And we continue to work closely with our customers to evaluate alternatives to the current business environment. While Venezuela is not a large part of our business, events there certainly will have an impact this year, but they will not slow down the long-term growth trajectory that we outlined for you in January earlier this year.
Now let me turn it over to Bill, and he will walk us through the financials..
Thanks, Roger, and good morning, everyone. Turning to Slide 9, let's review our first quarter financial results. Our first quarter sales totaled $1.688 billion, $12 million higher than last year, reflecting higher demand in several end markets, which was tempered by currency headwinds.
Adjusted EBITDA for the quarter totaled $165 million compared to $158 million last year, providing a margin of 9.8% or a 40 basis point improvement.
As Roger highlighted in his comments, Dana’s adjusted EBITDA performance in the current quarter included a $17 million devaluation charge for the re-measurement of our Venezuela financial statements driven by the government introduction of multiple currency exchange mechanisms.
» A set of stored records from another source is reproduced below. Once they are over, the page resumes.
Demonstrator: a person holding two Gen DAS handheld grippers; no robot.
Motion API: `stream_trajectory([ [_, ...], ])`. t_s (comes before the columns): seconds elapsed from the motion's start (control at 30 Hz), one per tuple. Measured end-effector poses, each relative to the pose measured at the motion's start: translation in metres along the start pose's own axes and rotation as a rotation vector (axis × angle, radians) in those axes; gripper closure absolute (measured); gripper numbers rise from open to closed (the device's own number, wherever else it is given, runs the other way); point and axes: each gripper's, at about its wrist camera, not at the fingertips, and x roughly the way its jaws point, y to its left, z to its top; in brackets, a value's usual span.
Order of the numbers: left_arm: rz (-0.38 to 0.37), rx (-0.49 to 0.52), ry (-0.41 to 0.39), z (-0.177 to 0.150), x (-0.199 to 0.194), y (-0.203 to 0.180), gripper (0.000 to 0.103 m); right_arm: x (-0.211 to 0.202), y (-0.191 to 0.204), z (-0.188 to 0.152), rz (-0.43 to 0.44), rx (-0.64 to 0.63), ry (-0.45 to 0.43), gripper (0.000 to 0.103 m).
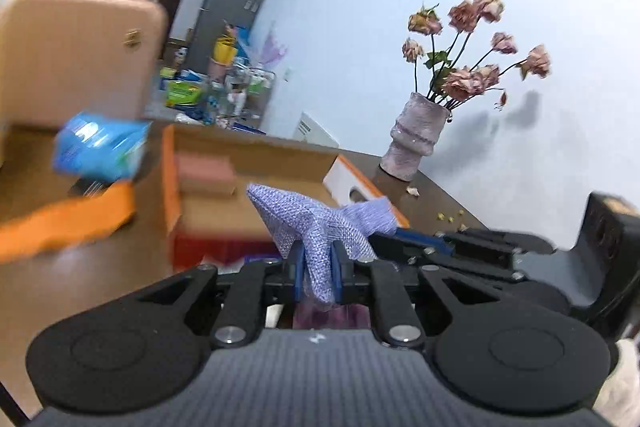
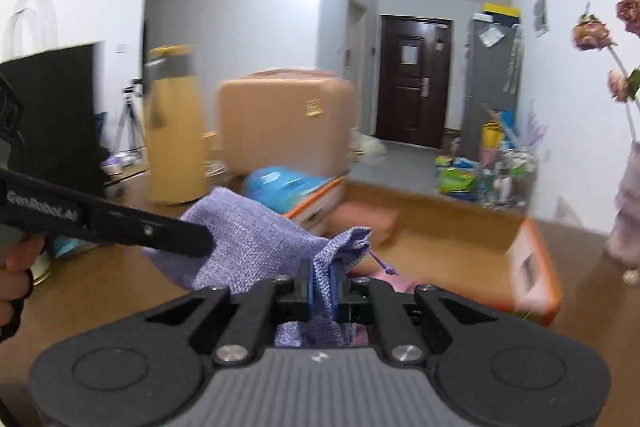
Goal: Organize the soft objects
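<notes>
A lilac woven drawstring pouch [image 1: 320,223] hangs in the air between both grippers. My left gripper [image 1: 318,271] is shut on one end of it. My right gripper [image 2: 323,291] is shut on the pouch [image 2: 248,239] near its gathered mouth, where a purple cord [image 2: 386,267] dangles. The left gripper also shows in the right wrist view [image 2: 196,241], coming in from the left and clamped on the pouch's far end. The right gripper shows in the left wrist view [image 1: 400,233] at the pouch's right tip. An open orange-edged cardboard box [image 1: 256,163] lies just beyond, with a pinkish block [image 1: 206,173] inside.
A blue plastic pack [image 1: 100,147] sits on an orange box lid [image 1: 68,223] at the left. A vase of dried roses [image 1: 416,135] stands on the brown table at the right. A tan suitcase [image 2: 286,119] stands behind the box. Something pink [image 2: 390,281] lies under the pouch.
</notes>
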Motion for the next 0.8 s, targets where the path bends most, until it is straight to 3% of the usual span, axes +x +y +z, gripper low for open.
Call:
stream_trajectory([
  [0.17, 0.046, 0.042, 0.096, 0.072, 0.141, 0.004, 0.089, 0.093, -0.095, 0.054, -0.087, 0.010, 0.097, 0.095],
  [0.37, 0.141, 0.022, 0.218, 0.090, 0.252, 0.051, 0.088, 0.215, -0.159, 0.058, -0.125, 0.002, 0.266, 0.095],
  [0.43, 0.190, 0.033, 0.242, 0.085, 0.267, 0.057, 0.084, 0.241, -0.164, 0.053, -0.108, -0.001, 0.299, 0.095],
  [0.53, 0.214, 0.002, 0.240, 0.076, 0.271, 0.072, 0.051, 0.268, -0.179, 0.048, -0.043, 0.086, 0.368, 0.088],
  [0.57, 0.197, -0.017, 0.246, 0.077, 0.272, 0.077, 0.049, 0.269, -0.183, 0.047, -0.023, 0.127, 0.375, 0.087],
  [0.63, 0.183, -0.024, 0.235, 0.077, 0.270, 0.079, 0.046, 0.268, -0.196, 0.043, 0.008, 0.219, 0.368, 0.073],
  [0.67, 0.173, -0.026, 0.242, 0.076, 0.271, 0.078, 0.046, 0.263, -0.201, 0.038, 0.019, 0.274, 0.366, 0.059],
  [0.8, 0.143, 0.024, 0.256, 0.071, 0.267, 0.065, 0.046, 0.237, -0.203, 0.026, 0.012, 0.333, 0.321, 0.059],
])
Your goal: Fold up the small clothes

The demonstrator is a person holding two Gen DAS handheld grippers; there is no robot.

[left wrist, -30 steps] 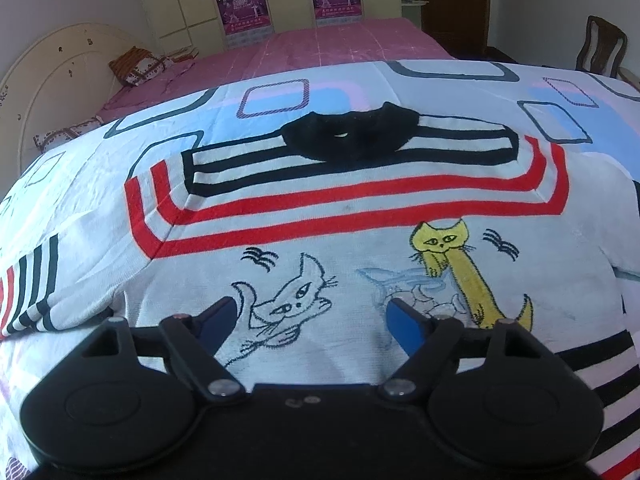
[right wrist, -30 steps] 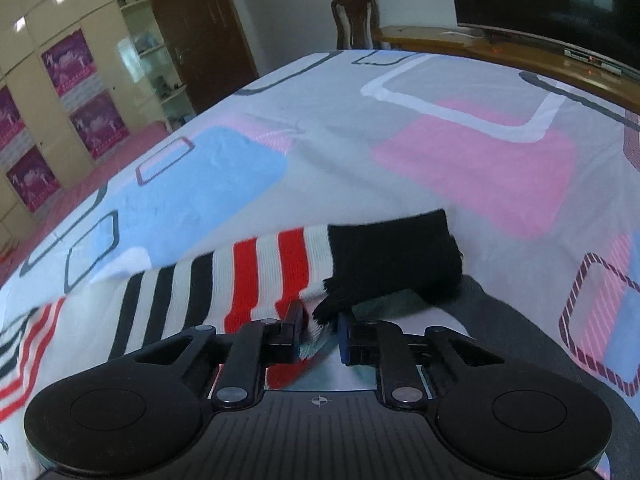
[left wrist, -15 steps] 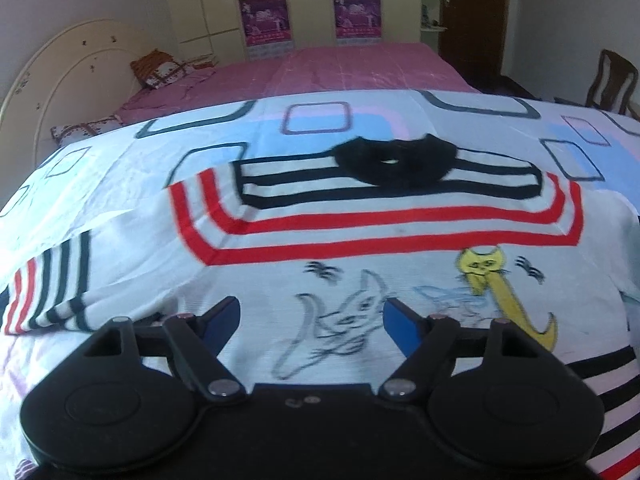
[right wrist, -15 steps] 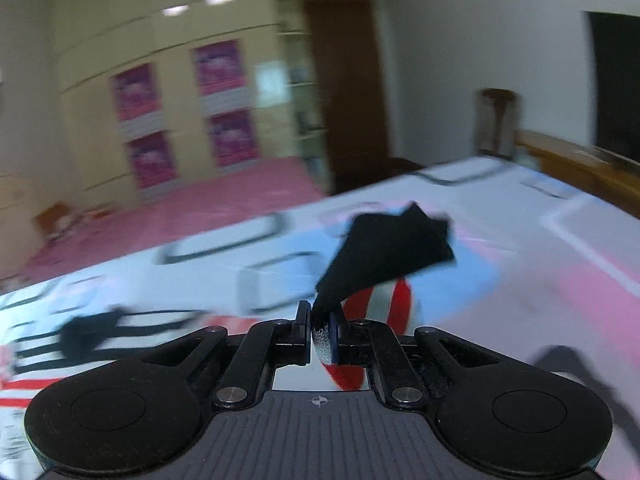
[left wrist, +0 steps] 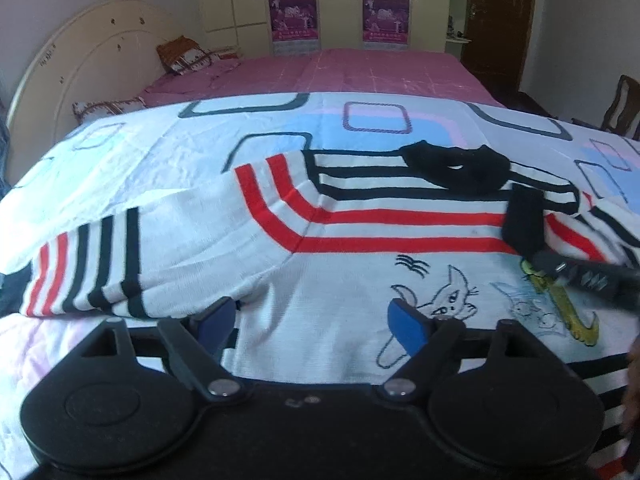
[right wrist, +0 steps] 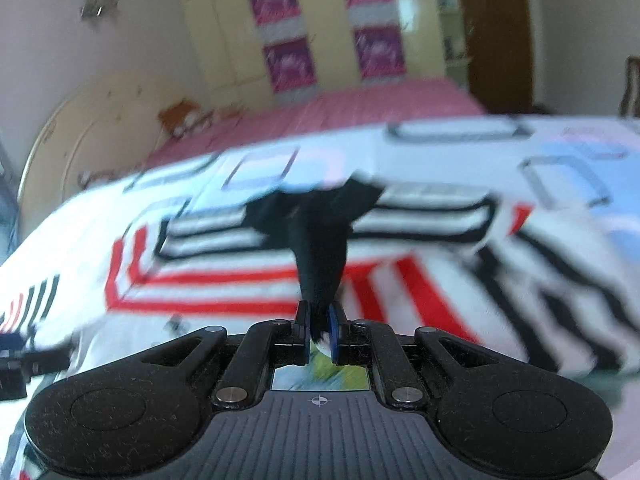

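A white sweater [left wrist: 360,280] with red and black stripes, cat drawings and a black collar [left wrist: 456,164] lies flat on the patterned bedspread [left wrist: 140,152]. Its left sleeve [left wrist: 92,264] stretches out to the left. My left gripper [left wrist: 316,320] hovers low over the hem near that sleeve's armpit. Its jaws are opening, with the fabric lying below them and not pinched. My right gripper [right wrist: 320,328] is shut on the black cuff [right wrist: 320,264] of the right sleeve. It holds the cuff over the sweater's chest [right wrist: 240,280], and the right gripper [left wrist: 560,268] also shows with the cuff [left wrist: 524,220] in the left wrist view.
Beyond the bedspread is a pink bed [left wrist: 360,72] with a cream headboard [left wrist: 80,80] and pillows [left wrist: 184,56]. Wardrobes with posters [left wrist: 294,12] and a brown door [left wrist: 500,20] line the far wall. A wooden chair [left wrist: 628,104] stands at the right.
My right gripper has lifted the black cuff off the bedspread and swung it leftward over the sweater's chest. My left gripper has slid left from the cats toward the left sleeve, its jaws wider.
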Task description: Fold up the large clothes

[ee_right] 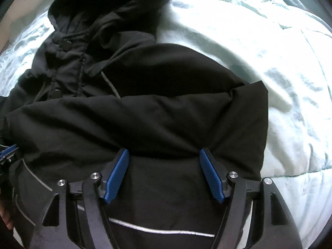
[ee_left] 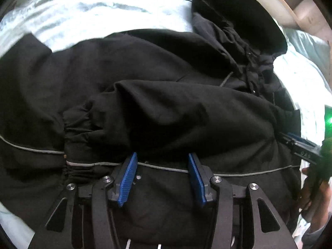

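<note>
- The left gripper (ee_left: 162,161) stands about half open over the black hooded jacket (ee_left: 145,78), nothing between its blue pads (ee_left: 128,176); the tips sit just at a grey reflective piping line (ee_left: 161,167).
- The right gripper (ee_right: 164,158) is spread wide, pads empty, tips at the lower edge of the folded-over sleeve (ee_right: 145,120).
- In the left view that sleeve's gathered cuff (ee_left: 76,126) lies to the left, across the jacket body.
- The jacket lies on a pale green quilted bed cover (ee_right: 269,51), its hood (ee_left: 238,16) at the far end.
- The jacket's right edge ends squarely, with open bed cover beyond it and past the hood.
- No readable writing on the jacket; small lettering on the other gripper, at the left view's right edge, is too blurred to read.
</note>
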The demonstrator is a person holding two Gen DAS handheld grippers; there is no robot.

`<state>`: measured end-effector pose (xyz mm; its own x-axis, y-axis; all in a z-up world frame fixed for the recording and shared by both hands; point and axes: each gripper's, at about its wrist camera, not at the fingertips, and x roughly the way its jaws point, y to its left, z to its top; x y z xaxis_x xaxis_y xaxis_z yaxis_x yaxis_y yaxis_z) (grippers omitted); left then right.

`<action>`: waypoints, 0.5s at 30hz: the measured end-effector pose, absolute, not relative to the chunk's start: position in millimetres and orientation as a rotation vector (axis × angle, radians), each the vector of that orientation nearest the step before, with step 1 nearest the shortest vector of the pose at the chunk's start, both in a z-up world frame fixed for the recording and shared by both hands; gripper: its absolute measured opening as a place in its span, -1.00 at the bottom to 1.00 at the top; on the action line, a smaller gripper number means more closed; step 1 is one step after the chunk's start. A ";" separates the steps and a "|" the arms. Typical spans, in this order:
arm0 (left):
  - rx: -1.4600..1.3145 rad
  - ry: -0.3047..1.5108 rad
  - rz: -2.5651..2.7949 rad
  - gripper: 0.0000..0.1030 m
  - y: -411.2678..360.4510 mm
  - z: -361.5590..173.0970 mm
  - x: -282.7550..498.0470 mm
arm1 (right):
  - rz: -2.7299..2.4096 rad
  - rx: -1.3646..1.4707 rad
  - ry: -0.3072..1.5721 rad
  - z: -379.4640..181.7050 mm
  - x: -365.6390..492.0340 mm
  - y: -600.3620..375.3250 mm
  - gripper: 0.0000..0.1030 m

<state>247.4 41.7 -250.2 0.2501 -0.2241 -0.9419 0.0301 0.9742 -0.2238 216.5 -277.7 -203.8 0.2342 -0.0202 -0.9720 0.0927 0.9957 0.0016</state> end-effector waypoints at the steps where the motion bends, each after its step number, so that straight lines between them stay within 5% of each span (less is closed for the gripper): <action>1: -0.169 1.304 -0.180 0.00 41.4 -244.0 244.6 | -0.055 0.080 1.327 -194.6 211.1 -277.6 0.40; 6: -0.212 1.260 -0.230 0.01 58.1 -218.0 214.0 | 0.070 0.081 1.283 -160.6 155.7 -250.4 0.40; 15: -0.238 1.314 -0.165 0.02 60.3 -249.7 203.1 | 0.022 0.043 1.426 -201.8 117.5 -229.8 0.39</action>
On a comparative basis, our first quarter results last year included a $6 million devaluation charge for Venezuela. If you were to exclude these charges, our margin performance would have been 10.8% in the current quarter and the improvement over 2013 would have been about a 100 basis points.
Net income totaled $34 million compared to $42 million a year-ago.
On a comparative basis, the benefits of higher adjusted EBITDA and lower amortization expense were offset by increased interest expense associated with our 2013 capital market activities, higher restructuring expense as we continue to address our Argentina operations, and increased tax expense principally related to several discrete items in both quarters, withholding tax of about $4 million in the current quarter in connection with our foreign repatriation activities and in 2013 a $2 million benefit from their lease valuation allowance for our U.K.
operations. Diluted adjusted EPS of $0.32 compares with $0.28 a year-ago, as the lower diluted share count from execution of our repurchase program more than offset lover adjusted net income. And lastly, free cash flow was the use of $36 million; $8 million lower than last year.
Slide 10 provides a comparison of our consolidated sales and the change by business segment as well as the key drivers of the year-over-year change for the first quarter. North America sales totaled $760 million and represented 45% of sales compared to about 43% a year-ago as demand in the region was higher for both light and commercial vehicles.
Europe represented about 32% of sales at $533 million for the quarter, which is $30 million higher than last year. About half of this increase was due to a stronger euro and the remainder reflecting stronger light vehicle markets. South America sales totaled $209 million or about 12% of sales, lower than last year by $11 million.
Currency movements in Argentina and Brazil were the primary driver lowering sales by about $41 million, offsetting volume increases of about $30 million due to slightly higher commercial vehicle production as well as new business wins.
Asia Pacific sales totaled $186 million, or 11% of total sales, about $45 million lower than a year-ago, reflecting unfavorable currency of about $13 million, principally attributable to the weakness of both Indian and Thai currencies and continued lower demand for both light and commercial vehicles in India and Thailand.
The chart to the bottom left shows the change in sales by business segment, while the chart to the right shows the key drivers of the change. Currency lowered sales by $44 million, mostly impacting our Light and Commercial Vehicle Driveline businesses, with Off-Highway benefiting from a stronger euro.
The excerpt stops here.